LONDON, Sept 22 (Reuters) – Sterling rose on Monday, inching back towards recent two-year highs against the euro and moving higher against the dollar as investors focused on Britain’s economic fundamentals and interest rate expectations after Scotland’s independence vote.
The euro traded 0.2 percent lower against sterling at 78.64 pence, not far off a two-year low of 78.10 struck on Friday amid relief over the Scots’ decision in a referendum to reject independence and to stay inside the United Kingdom.
The pound rose 0.35 percent against the dollar to trade at $ 1.6340, with the greenback coming under some pressure after it posted its 10th straight week of gains on Friday.
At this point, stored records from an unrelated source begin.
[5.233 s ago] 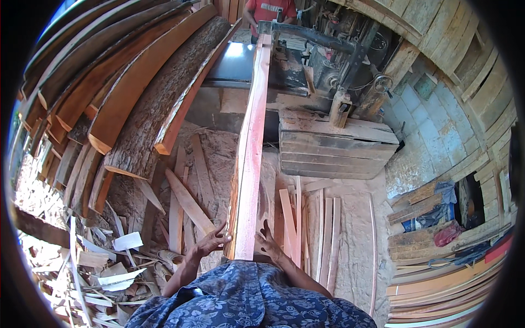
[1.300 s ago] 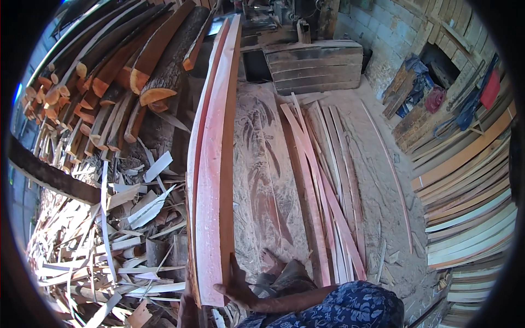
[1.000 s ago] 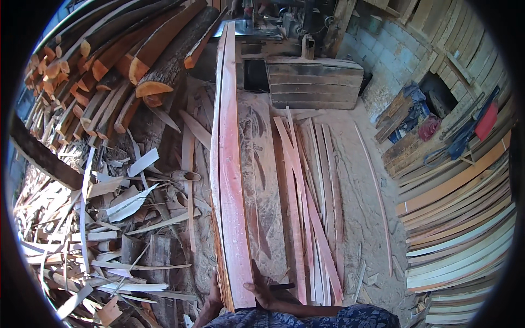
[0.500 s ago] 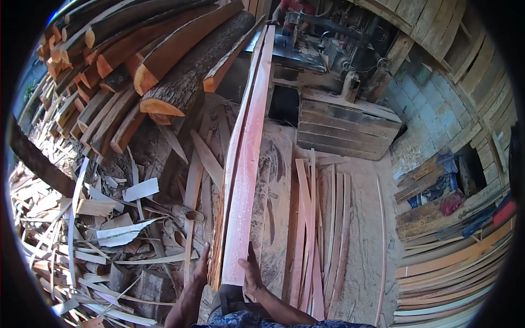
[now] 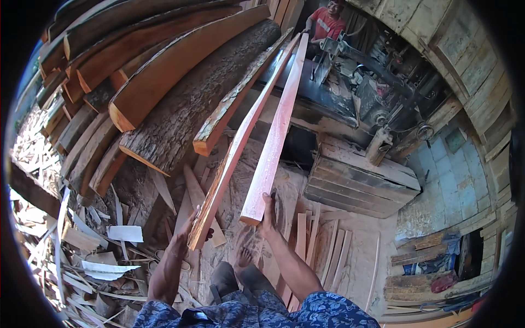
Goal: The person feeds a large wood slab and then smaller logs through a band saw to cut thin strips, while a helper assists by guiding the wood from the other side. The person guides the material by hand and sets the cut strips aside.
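Observation:
Two long sawn pieces of wood stretch away from me, spread apart at the near end and close together at the far end. My left hand (image 5: 186, 232) is closed around the near end of the narrow bark-edged strip (image 5: 236, 143), with fingertips showing on its right side. My right hand (image 5: 268, 215) grips the near end of the wider pale pink board (image 5: 276, 131) from its right side, thumb on top. At the far end, a co-worker in a red shirt (image 5: 328, 23) has a hand beside the wood.
A sawing machine (image 5: 377, 93) stands at the far right on a dark metal table (image 5: 331, 98), behind a wooden plank box (image 5: 355, 183). Stacked logs and slabs (image 5: 208, 87) fill the far left. Offcuts (image 5: 117, 268) litter the left floor; thin strips (image 5: 333, 257) lie on the right.
The strip and the board, side by side before, are now apart at the near end. My hands have moved forward and away from each other. More of the co-worker shows.

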Demonstrator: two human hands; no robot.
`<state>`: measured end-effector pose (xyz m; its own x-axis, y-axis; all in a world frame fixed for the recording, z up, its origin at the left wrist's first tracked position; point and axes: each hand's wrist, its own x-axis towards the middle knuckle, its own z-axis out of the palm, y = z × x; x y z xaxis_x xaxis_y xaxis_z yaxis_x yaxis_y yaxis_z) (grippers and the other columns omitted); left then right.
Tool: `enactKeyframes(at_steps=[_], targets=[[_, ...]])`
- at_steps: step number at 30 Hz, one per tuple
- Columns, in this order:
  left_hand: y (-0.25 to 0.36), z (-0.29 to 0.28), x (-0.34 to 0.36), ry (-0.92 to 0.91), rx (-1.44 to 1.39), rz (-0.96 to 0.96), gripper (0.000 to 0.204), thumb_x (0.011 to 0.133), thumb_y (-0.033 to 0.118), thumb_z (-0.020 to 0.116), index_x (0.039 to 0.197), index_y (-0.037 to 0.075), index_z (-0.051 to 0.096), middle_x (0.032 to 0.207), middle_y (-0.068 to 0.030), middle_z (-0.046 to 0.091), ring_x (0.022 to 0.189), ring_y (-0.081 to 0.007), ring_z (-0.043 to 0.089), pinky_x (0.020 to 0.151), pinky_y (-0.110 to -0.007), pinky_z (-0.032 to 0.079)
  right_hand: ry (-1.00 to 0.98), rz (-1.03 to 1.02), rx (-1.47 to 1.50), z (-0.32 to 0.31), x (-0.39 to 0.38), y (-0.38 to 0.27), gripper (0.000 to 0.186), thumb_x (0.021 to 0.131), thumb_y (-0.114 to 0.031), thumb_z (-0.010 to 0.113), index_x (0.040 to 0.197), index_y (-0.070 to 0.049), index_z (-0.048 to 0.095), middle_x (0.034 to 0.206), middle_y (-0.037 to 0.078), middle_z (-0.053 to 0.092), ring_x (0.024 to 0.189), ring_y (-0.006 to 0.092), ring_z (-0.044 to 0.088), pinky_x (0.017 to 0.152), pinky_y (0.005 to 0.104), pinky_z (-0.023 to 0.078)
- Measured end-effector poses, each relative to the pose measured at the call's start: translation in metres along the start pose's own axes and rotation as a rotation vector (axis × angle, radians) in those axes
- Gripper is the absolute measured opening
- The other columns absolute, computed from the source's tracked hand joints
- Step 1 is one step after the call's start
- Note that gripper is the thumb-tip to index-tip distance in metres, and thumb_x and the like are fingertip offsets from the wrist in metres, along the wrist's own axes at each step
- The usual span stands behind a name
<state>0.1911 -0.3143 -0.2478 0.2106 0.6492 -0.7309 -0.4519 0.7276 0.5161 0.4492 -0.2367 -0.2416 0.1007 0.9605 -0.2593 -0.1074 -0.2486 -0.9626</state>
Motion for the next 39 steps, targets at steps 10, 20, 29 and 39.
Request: enactKeyframes(at_steps=[10,20,29,39], targets=[[0.109,0.036,0.098,-0.207,-0.051,0.049,0.064,0.087,0.060,0.042,0.108,0.002,0.057,0.076,-0.0144,0.064,0.058,-0.0216,0.064,0.053,-0.033,0.056,0.174,-0.831,-0.551,-0.038,0.208,-0.254,0.074,0.089,-0.036,0.054,0.143,-0.007,0.013,0.132,0.026,0.036,0.116,0.0325,0.044,0.094,0.0404,0.039],[0.107,0.039,0.047,-0.048,-0.434,0.204,0.075,0.080,0.067,0.041,0.132,0.013,0.043,0.129,-0.0088,0.049,0.117,-0.0296,0.046,0.096,-0.056,0.032,-0.315,0.475,-1.264,-0.292,0.161,0.113,0.054,0.085,-0.040,0.047,0.116,0.005,0.052,0.097,0.024,0.062,0.094,0.0369,0.061,0.079,0.0427,0.048],[0.042,0.054,0.126,0.379,-1.008,0.546,0.084,0.077,0.071,0.037,0.129,0.006,0.044,0.127,-0.0128,0.049,0.115,-0.0336,0.047,0.096,-0.050,0.037,-0.250,0.124,-1.093,-0.418,0.329,0.017,0.035,0.081,-0.035,0.060,0.095,-0.003,0.065,0.088,0.011,0.066,0.074,0.0198,0.062,0.064,0.0334,0.049],[0.042,0.051,0.144,1.358,0.128,0.225,0.072,0.082,0.056,0.052,0.126,-0.001,0.047,0.118,-0.0166,0.057,0.107,-0.0309,0.055,0.092,-0.037,0.041,0.234,0.512,-1.881,-0.616,0.542,-0.205,0.039,0.076,-0.034,0.061,0.104,-0.008,0.064,0.118,0.015,0.057,0.110,0.0337,0.054,0.081,0.0422,0.049]])
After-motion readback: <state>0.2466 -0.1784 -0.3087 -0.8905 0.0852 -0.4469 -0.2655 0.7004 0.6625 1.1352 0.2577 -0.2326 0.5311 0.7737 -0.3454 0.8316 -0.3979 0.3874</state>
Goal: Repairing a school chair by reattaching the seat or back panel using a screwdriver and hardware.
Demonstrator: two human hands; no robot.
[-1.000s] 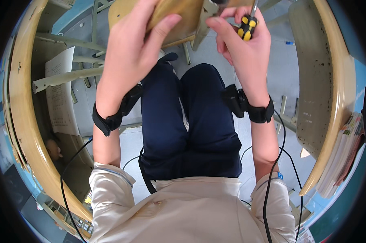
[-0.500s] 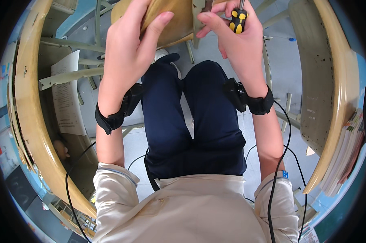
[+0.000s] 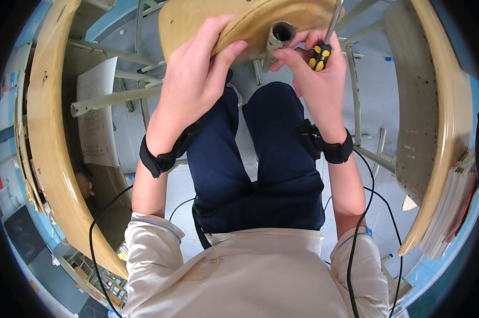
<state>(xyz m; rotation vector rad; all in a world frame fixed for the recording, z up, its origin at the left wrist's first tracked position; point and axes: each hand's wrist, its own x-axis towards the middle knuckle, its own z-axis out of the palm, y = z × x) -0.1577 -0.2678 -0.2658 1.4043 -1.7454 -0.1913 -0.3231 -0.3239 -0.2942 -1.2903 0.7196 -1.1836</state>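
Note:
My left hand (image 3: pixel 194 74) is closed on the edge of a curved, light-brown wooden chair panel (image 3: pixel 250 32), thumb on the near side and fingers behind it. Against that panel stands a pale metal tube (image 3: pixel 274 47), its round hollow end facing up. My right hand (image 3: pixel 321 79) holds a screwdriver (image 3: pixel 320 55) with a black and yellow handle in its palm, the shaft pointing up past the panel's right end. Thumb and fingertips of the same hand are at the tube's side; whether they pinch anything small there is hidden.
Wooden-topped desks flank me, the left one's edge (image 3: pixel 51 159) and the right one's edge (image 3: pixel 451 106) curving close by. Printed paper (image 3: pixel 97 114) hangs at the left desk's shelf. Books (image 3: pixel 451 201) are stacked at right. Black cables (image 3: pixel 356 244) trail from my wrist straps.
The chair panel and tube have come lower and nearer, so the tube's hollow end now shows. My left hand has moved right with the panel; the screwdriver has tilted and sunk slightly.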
“We continue to see further upside to sterling this week as the currency should now return back to fundamental drivers, with the UK data obtaining more prominence again,” said Petr Krpata, currency strategist at ING.
“We still think that the pound has to do some more catching up following last week’s back-to-normal correction in short-end UK yields.”
He added that the UK two-year bond yield was not far from its July highs and a break above that levels would take it to its highest in over three years, giving sterling a boost.
With the uncertainty over the Scottish referendum out of the way, investors judged that one more obstacle to an interest rate hike from the Bank of England was cleared for the time being.
Sterling overnight interbank average rates are pricing in the chance of a first rate increase by the BoE in the spring of 2015. Analysts said sterling stood to gain more against the euro and yen since both the European Central Bank and the Bank of Japan are likely to stick with an ultra-loose monetary policy.
The U.S. Federal Reserve reiterated last week that, while near zero rates would be maintained for a considerable time, rate hikes could come at a faster rate next year and in 2016. The Fed nudged up its expected path of interest rate increases – or Fed dots – boosting yields on U.S. notes, and hence the appeal of the dollar.
And although the dollar gave back some of its gains on Monday, traders said the pound’s rebound against the greenback would be capped. They said uncertainty over future constitutional changes in the United Kingdom following the Scottish referendum could weigh on investment flows.
“We expect sterling/dollar rebounds to remain limited, keeping the downtrend intact,” Morgan Stanley said in a note.
“Political uncertainty is set to remain as the general election approaches next year and there is a constitutional debate regarding providing more powers to Scotland in combination with changes to English MPs only voting on English issues,” Morgan Stanley said in a note.